Reprint the entire listing exactly.

━━━━━━━━━━

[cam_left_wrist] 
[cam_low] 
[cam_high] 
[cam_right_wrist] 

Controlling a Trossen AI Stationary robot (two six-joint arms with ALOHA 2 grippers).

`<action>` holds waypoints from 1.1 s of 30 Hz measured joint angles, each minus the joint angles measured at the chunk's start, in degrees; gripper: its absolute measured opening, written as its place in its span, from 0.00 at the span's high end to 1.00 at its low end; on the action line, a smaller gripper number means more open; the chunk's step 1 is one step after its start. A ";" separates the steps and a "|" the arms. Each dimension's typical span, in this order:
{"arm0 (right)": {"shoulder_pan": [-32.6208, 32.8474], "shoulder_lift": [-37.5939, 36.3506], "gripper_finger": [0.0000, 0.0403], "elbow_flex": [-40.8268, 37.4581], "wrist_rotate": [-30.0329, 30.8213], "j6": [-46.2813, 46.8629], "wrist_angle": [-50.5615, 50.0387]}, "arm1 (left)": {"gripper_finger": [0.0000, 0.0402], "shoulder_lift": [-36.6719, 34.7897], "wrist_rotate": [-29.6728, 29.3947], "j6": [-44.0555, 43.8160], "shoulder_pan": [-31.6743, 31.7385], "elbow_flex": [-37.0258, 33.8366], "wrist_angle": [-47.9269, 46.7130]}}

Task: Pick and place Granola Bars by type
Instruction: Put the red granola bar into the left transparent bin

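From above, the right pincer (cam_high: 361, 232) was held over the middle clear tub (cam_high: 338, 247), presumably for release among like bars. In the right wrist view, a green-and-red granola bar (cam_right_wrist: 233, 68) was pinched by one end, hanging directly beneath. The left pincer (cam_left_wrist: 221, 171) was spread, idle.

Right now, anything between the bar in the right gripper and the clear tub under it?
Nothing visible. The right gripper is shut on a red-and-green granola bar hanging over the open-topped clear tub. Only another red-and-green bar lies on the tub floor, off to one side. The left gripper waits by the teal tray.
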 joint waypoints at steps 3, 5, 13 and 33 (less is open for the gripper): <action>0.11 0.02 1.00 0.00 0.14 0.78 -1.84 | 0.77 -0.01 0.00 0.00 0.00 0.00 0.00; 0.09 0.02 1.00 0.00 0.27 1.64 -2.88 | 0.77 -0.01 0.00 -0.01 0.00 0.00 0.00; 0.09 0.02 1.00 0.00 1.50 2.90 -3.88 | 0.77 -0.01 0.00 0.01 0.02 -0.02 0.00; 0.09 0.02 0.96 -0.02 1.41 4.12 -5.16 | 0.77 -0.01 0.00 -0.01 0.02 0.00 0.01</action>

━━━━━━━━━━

**RESPONSE FOR THIS EXERCISE**
[cam_left_wrist] 
[cam_low] 
[cam_high] 
[cam_right_wrist] 

Controlling a Trossen AI Stationary robot (two six-joint arms with ALOHA 2 grippers).

`<action>` holds waypoints from 1.1 s of 30 Hz measured joint angles, each minus the joint angles measured at the chunk's start, in degrees; gripper: its absolute measured opening, written as its place in its span, from 0.00 at the span's high end to 1.00 at its low end; on the action line, a smaller gripper number means more open; the chunk's step 1 is one step after its start. A ";" separates the steps and a "|" the arms. Each dimension's typical span, in this order:
{"arm0 (right)": {"shoulder_pan": [-32.6208, 32.8474], "shoulder_lift": [-37.5939, 36.3506], "gripper_finger": [0.0000, 0.0403], "elbow_flex": [-40.8268, 37.4581], "wrist_rotate": [-30.0329, 30.8213], "j6": [-46.2813, 46.8629], "wrist_angle": [-50.5615, 50.0387]}, "arm1 (left)": {"gripper_finger": [0.0000, 0.0402], "shoulder_lift": [-36.6719, 34.7897], "wrist_rotate": [-29.6728, 29.3947], "j6": [-44.0555, 43.8160], "shoulder_pan": [-31.6743, 31.7385], "elbow_flex": [-37.0258, 33.8366], "wrist_angle": [-47.9269, 46.7130]}}

Task: Pick and place Granola Bars by type
Instruction: Put the red granola bar into the left transparent bin

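From above, the right pincer (cam_high: 361, 232) was held over the middle clear tub (cam_high: 338, 247), presumably for release among like bars. In the right wrist view, a green-and-red granola bar (cam_right_wrist: 233, 68) was pinched by one end, hanging directly beneath. The left pincer (cam_left_wrist: 221, 171) was spread, idle.

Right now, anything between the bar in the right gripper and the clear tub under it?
Nothing visible. The right gripper is shut on a red-and-green granola bar hanging over the open-topped clear tub. Only another red-and-green bar lies on the tub floor, off to one side. The left gripper waits by the teal tray.
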 joint waypoints at steps 3, 5, 13 and 33 (less is open for the gripper): <action>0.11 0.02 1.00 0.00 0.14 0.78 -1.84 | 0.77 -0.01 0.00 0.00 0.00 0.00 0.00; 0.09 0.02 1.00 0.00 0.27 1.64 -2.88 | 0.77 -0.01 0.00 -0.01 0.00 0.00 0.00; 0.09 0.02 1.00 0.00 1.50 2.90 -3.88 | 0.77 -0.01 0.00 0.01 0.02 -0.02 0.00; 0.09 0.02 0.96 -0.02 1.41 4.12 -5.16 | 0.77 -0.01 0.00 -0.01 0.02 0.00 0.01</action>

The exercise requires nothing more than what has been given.